● Problem statement
Your answer must be an exact transcription of every record below, with the pictures omitted.

● Supplied material
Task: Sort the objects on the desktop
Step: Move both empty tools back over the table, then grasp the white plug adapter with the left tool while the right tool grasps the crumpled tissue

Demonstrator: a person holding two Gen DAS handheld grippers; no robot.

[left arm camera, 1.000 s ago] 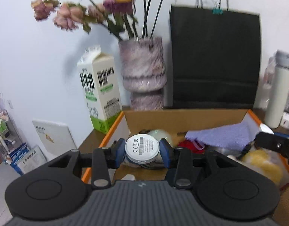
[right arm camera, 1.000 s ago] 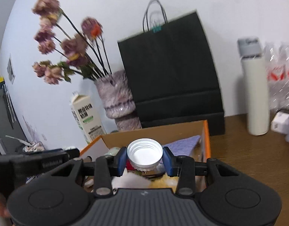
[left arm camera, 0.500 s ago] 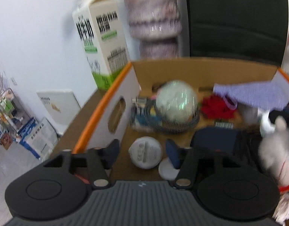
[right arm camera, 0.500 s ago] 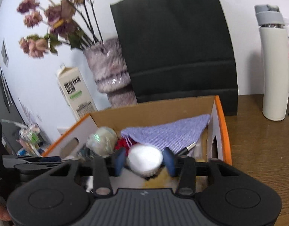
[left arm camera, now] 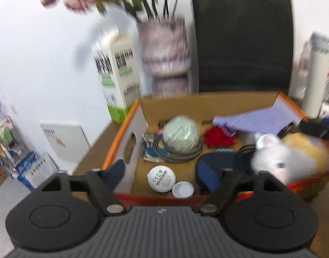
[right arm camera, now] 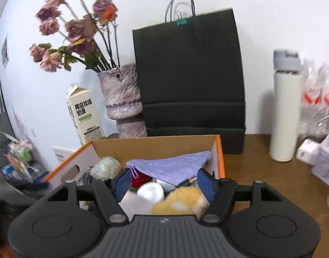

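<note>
The cardboard box [left arm camera: 130, 137] already holds most of the sorted clutter. Both the left hand-held gripper [left arm camera: 163, 173] and right hand-held gripper [right arm camera: 164, 181] have just been opening, nothing between them. The white disc [left arm camera: 161, 178] and small cap [left arm camera: 183, 190] lie inside the box's near wall; bench items beyond the box remain.

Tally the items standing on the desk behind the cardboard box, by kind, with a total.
Milk carton: 1
Vase of dried flowers: 1
Black paper bag: 1
White bottle: 1
Total: 4
</note>
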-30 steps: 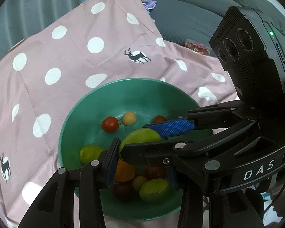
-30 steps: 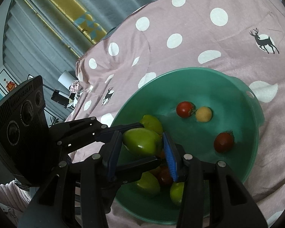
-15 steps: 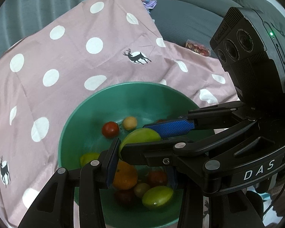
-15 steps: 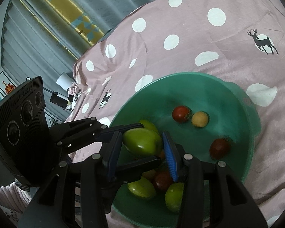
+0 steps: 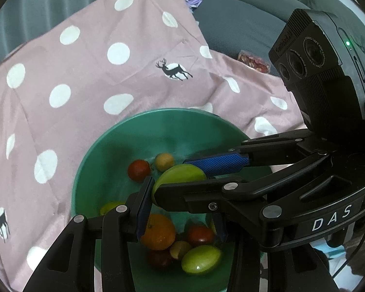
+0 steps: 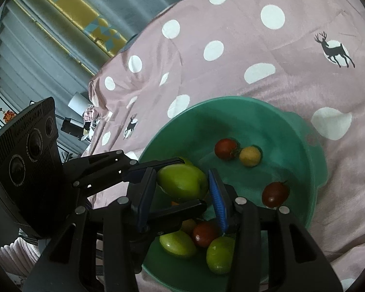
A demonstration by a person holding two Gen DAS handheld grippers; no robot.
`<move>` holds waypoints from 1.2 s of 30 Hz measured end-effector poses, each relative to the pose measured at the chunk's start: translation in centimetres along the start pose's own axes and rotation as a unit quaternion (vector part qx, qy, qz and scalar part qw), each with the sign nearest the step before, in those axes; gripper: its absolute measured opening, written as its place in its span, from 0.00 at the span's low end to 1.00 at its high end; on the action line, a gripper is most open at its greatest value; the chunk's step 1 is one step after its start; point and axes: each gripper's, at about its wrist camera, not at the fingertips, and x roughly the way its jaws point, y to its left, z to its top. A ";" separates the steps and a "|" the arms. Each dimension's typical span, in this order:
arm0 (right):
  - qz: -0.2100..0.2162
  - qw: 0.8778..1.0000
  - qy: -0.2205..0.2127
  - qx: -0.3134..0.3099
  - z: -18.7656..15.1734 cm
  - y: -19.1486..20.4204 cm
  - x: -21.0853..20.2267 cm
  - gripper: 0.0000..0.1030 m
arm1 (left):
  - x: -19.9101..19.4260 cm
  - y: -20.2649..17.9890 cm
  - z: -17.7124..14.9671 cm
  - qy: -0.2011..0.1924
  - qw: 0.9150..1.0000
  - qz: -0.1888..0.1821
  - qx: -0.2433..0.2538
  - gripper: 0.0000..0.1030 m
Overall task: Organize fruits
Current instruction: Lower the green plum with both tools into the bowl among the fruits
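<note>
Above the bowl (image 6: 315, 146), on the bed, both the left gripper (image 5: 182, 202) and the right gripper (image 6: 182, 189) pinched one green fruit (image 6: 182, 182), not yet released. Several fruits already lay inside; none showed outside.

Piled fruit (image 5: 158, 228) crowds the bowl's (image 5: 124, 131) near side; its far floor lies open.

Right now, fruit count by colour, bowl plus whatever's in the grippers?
Green fruit: 4 (1 held)
Red fruit: 4
Yellow fruit: 2
Orange fruit: 1
Total: 11
</note>
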 end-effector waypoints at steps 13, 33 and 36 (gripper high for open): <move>-0.015 0.997 0.067 0.031 2.0 -0.8 1.8 0.43 | 1.3 1.9 1.0 0.044 0.997 -0.036 -0.053 0.43; -0.029 0.993 0.110 0.043 2.5 -1.1 3.7 0.43 | 3.3 2.8 0.8 0.082 0.993 -0.036 -0.073 0.43; -0.031 0.993 0.110 0.042 2.5 -1.0 3.7 0.43 | 3.4 2.7 0.9 0.083 0.993 -0.035 -0.073 0.43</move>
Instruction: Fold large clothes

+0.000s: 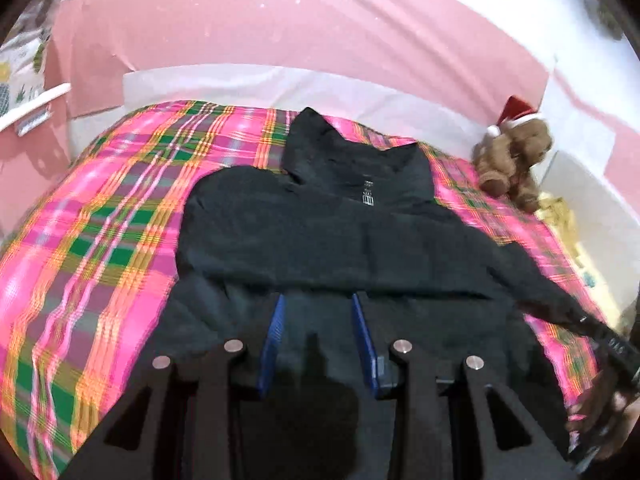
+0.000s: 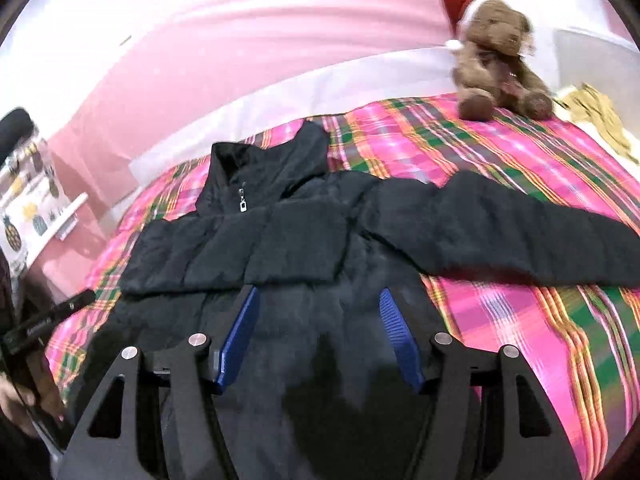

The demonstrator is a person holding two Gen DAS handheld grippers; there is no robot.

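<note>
Black puffer jacket (image 2: 280, 240) lies flat on the plaid bedspread (image 2: 500, 320), 1 sleeve (image 2: 520, 236) outstretched. Left gripper (image 1: 320, 320) and right gripper (image 2: 324, 312) hover, jaws apart, seemingly empty. Soft, bulky, slippery: pinch that sleeve's cuff, then the hem.

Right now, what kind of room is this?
Likely a bedroom: a bed with a plaid bedspread, a teddy bear in a Santa hat by the pink wall, a black jacket laid out.
</note>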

● Exercise response
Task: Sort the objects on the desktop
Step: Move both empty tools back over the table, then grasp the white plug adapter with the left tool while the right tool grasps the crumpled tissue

Demonstrator: a person holding two Gen DAS handheld grippers; no robot.

[left arm camera, 1.000 s ago] 
[right arm camera, 1.000 s ago] 
[left arm camera, 0.500 s ago] 
[right arm camera, 0.500 s ago] 
[left arm camera, now] 
[right arm camera, now] 

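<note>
The cardboard box [left arm camera: 130, 137] already holds most of the sorted clutter. Both the left hand-held gripper [left arm camera: 163, 173] and right hand-held gripper [right arm camera: 164, 181] have just been opening, nothing between them. The white disc [left arm camera: 161, 178] and small cap [left arm camera: 183, 190] lie inside the box's near wall; bench items beyond the box remain.

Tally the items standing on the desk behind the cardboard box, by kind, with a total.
Milk carton: 1
Vase of dried flowers: 1
Black paper bag: 1
White bottle: 1
Total: 4
</note>
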-30 steps: 
-30 steps: 
-15 steps: 
-15 steps: 
+0 steps: 
+0 steps: 
A demonstration by a person holding two Gen DAS handheld grippers; no robot.
`<move>` holds waypoints from 1.2 s of 30 Hz measured end-effector poses, each relative to the pose measured at the chunk's start: translation in centimetres along the start pose's own axes and rotation as a unit quaternion (vector part qx, qy, qz and scalar part qw), each with the sign nearest the step before, in those axes; gripper: its absolute measured opening, written as its place in its span, from 0.00 at the span's low end to 1.00 at its high end; on the action line, a gripper is most open at its greatest value; the chunk's step 1 is one step after its start; point and axes: each gripper's, at about its wrist camera, not at the fingertips, and x roughly the way its jaws point, y to its left, z to its top. A ";" separates the steps and a "|" the arms. Each dimension's typical span, in this order:
arm0 (right):
  - qz: -0.2100..0.2162
  - qw: 0.8778..1.0000
  - qy: -0.2205..0.2127
  - qx: -0.3134..0.3099
  - z: -18.7656..15.1734 cm
  - y: -19.1486..20.4204 cm
  - x: -21.0853..20.2267 cm
  - gripper: 0.0000..0.1030 m
arm1 (left):
  - x: -19.9101..19.4260 cm
  - y: -20.2649..17.9890 cm
  - z: -17.7124..14.9671 cm
  - qy: -0.2011..0.1924
  - qw: 0.9150..1.0000
  - qz: -0.1888..0.1821
  - qx: -0.2433..0.2538
  - gripper: 0.0000..0.1030 m
Overall task: Organize fruits
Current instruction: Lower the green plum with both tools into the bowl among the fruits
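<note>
Above the bowl (image 6: 315, 146), on the bed, both the left gripper (image 5: 182, 202) and the right gripper (image 6: 182, 189) pinched one green fruit (image 6: 182, 182), not yet released. Several fruits already lay inside; none showed outside.

Piled fruit (image 5: 158, 228) crowds the bowl's (image 5: 124, 131) near side; its far floor lies open.

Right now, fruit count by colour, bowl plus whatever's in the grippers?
Green fruit: 4 (1 held)
Red fruit: 4
Yellow fruit: 2
Orange fruit: 1
Total: 11
</note>
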 end-effector waypoints at steps 13, 33 and 36 (gripper high for open): <move>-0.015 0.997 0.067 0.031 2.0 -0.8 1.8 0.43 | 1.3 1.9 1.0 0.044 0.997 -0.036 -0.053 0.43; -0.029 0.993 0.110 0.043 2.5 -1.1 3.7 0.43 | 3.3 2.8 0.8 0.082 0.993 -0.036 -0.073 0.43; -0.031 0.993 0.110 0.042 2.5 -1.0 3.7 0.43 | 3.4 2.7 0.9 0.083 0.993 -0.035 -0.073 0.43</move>
Instruction: Fold large clothes

+0.000s: 
+0.000s: 

The demonstrator is a person holding two Gen DAS handheld grippers; there is no robot.

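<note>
Black puffer jacket (image 2: 280, 240) lies flat on the plaid bedspread (image 2: 500, 320), 1 sleeve (image 2: 520, 236) outstretched. Left gripper (image 1: 320, 320) and right gripper (image 2: 324, 312) hover, jaws apart, seemingly empty. Soft, bulky, slippery: pinch that sleeve's cuff, then the hem.

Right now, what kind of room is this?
Likely a bedroom: a bed with a plaid bedspread, a teddy bear in a Santa hat by the pink wall, a black jacket laid out.
</note>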

Nothing else remains for this exercise.